Hi again folks,
Maybe it's a bit early to be asking about hunchentoot, sbcl and performance... but heck, let me ask anyway. :-)
Trying the hunchentoot beta on SBCL 0.9.17, I ran tbnl-test, and uploaded a ~0.75MB binary file. (Which worked!) Testing with 'ab', I downloaded the file -- but I wasn't able to get a download faster than 359KB/sec, or 2 seconds per download, on a fast network. I also observed >95% CPU activity during the download (about 50/50 between user and system).
Profiling the :TBNL package, and downloading the file again, showed this:
seconds | consed | calls | sec/call | name -------------------------------------------------------- 1.740 | 35,748,752 | 1 | 1.739901 | HANDLE-STATIC-FILE 0.004 | 8,184 | 1 | 0.003998 | TBNL::READ-HTTP-HEADERS 0.004 | 24,912 | 6 | 0.000665 | TBNL::WRITE-HEADER-LINE/HTTP
and profiling :FLEX instead, then repeating the download, showed:
seconds | consed | calls | sec/call | name ------------------------------------------------------------- 0.009 | 81,920 | 352 | 0.000027 | FLEXI-STREAMS::READ-BYTE* 0.000 | 106,051,824 | 1,488,124 | 0.000000 | FLEXI-STREAMS::WRITE-BYTE*
The consing numbers seem pretty high. :-) I'm not sure how to interpret the 0.0 seconds for the write-byte* calls -- a hundred million conses might be fast, but not instantaneous! It's notable that the reported "profiling overhead" was ~15 seconds, perhaps it was just a profiling error. (I'm not a SLIME-profiling expert -- advice is welcome.)

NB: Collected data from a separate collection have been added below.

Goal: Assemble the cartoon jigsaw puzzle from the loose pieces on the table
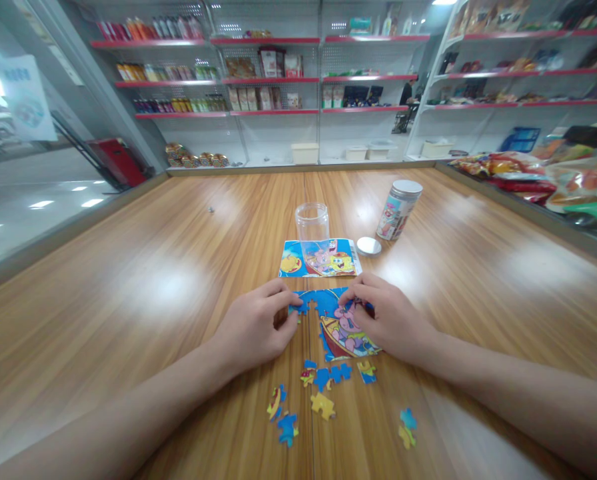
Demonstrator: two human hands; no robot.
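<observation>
A partly assembled jigsaw puzzle (pixel 346 327) lies on the table, showing pink cartoon figures in a boat against blue. At its upper left corner, my left hand (pixel 261 323) has bent fingers on a blue puzzle piece (pixel 303 307), with thumb and index close together. My right hand (pixel 391 317) rests on the puzzle's right side, fingers bent and apart, covering part of it. Below lie several loose pieces, among them a yellow piece (pixel 323 405), a blue piece (pixel 287 429) and a blue-and-yellow piece (pixel 407 428). Just beyond is a printed picture sheet (pixel 291 260) with cartoon figures.
A clear open jar (pixel 312 223) stands at the picture sheet's back edge. To its right are a silver lid (pixel 369 246) and a labelled lidded canister (pixel 398 210). Snack bags (pixel 508 173) lie beyond the table's right edge. Stocked shelves (pixel 271 79) line the back.
</observation>
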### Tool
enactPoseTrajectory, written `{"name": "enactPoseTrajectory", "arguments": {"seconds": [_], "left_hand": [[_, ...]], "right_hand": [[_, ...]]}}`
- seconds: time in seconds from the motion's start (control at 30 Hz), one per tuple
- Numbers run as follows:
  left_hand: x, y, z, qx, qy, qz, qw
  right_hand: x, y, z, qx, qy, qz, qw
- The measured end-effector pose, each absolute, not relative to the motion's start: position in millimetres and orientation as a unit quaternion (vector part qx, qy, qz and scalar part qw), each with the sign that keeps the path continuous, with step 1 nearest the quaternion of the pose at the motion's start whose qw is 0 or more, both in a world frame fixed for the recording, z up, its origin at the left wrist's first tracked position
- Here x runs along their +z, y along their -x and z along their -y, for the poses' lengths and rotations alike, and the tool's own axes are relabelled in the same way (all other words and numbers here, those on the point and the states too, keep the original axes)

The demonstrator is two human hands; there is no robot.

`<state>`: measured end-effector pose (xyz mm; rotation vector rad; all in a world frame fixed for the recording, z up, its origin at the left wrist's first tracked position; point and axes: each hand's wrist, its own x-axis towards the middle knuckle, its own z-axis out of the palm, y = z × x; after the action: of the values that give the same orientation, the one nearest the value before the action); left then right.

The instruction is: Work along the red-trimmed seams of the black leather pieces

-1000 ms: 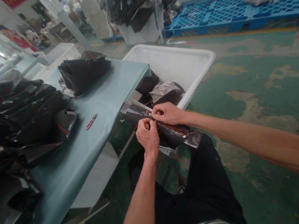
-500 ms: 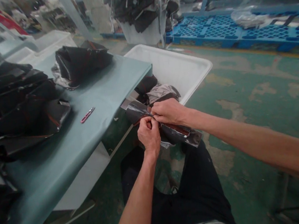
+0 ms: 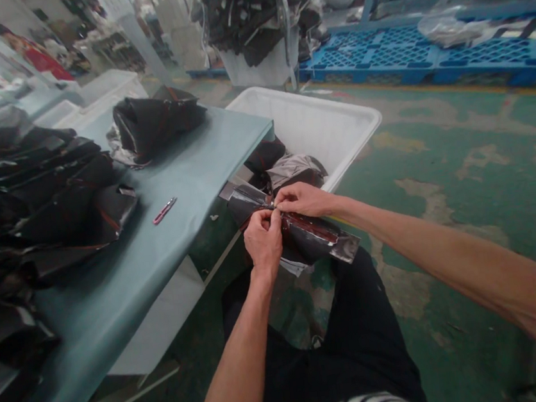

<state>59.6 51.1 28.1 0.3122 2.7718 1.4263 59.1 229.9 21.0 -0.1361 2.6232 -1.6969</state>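
A dark fabric piece with reddish-brown trim [image 3: 313, 234], which looks like a sewn bag part, hangs between my hands above my lap. A long slit or zipper-like seam runs along its top. My left hand [image 3: 263, 237] pinches the seam near its middle, thumb against fingers. Right beside it, my right hand [image 3: 301, 200] pinches the same spot from the far side, and the fingertips of both nearly meet. A small shiny bit shows at the fingertips, too small to name. Thread snips with pinkish-red handles [image 3: 164, 211] lie on the table [image 3: 187, 171] to the left.
Heaped dark fabric pieces [image 3: 54, 193] cover the table's left side; another dark bundle [image 3: 157, 124] sits farther back. Beyond my hands, a white bin [image 3: 332, 126] holds more pieces. Behind it stand a heaped tub [image 3: 253, 67] and blue pallets [image 3: 377, 53]. A person in red [image 3: 46, 61] is far left.
The view has shifted slightly, so the table and its contents sit a little lower and farther right. My right fingers look straighter; both hands still pinch the fabric piece.
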Motion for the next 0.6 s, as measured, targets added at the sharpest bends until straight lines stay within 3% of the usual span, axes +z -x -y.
{"name": "enactPoseTrajectory", "arguments": {"seconds": [0.23, 0.6], "left_hand": [[44, -47, -50, 0.405, -0.115, -0.906, 0.047], [49, -37, -52, 0.364, -0.154, -0.918, 0.029]], "right_hand": [[22, -57, -233, -0.551, 0.074, -0.831, 0.008], [14, -53, -238, -0.577, 0.082, -0.813, 0.011]]}}
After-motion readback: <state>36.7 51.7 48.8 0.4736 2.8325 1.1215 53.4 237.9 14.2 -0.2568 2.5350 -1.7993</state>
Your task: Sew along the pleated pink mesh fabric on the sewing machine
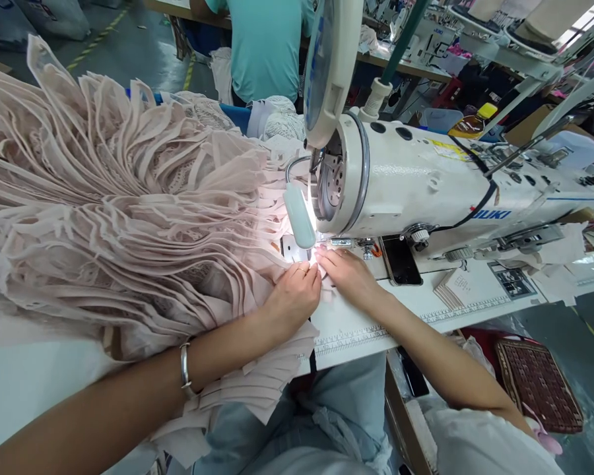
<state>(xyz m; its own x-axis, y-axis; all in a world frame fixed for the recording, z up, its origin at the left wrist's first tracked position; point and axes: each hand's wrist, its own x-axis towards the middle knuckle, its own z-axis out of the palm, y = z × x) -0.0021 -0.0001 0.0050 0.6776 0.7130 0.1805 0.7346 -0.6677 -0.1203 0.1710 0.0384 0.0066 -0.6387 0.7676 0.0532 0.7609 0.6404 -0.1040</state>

Is this degree of performance similar to what you see under Lispworks? I'm not throwing stones at beta code, just trying to interpret what I'm seeing here.
Thanks, Graham
I replied to your other email before I saw this one.
On Wed, 4 Oct 2006 15:50:59 -0400, "Graham Fawcett" graham.fawcett@gmail.com wrote:
Maybe it's a bit early to be asking about hunchentoot, sbcl and performance... but heck, let me ask anyway. :-)
Trying the hunchentoot beta on SBCL 0.9.17, I ran tbnl-test, and uploaded a ~0.75MB binary file. (Which worked!) Testing with 'ab', I downloaded the file -- but I wasn't able to get a download faster than 359KB/sec, or 2 seconds per download, on a fast network. I also observed >95% CPU activity during the download (about 50/50 between user and system).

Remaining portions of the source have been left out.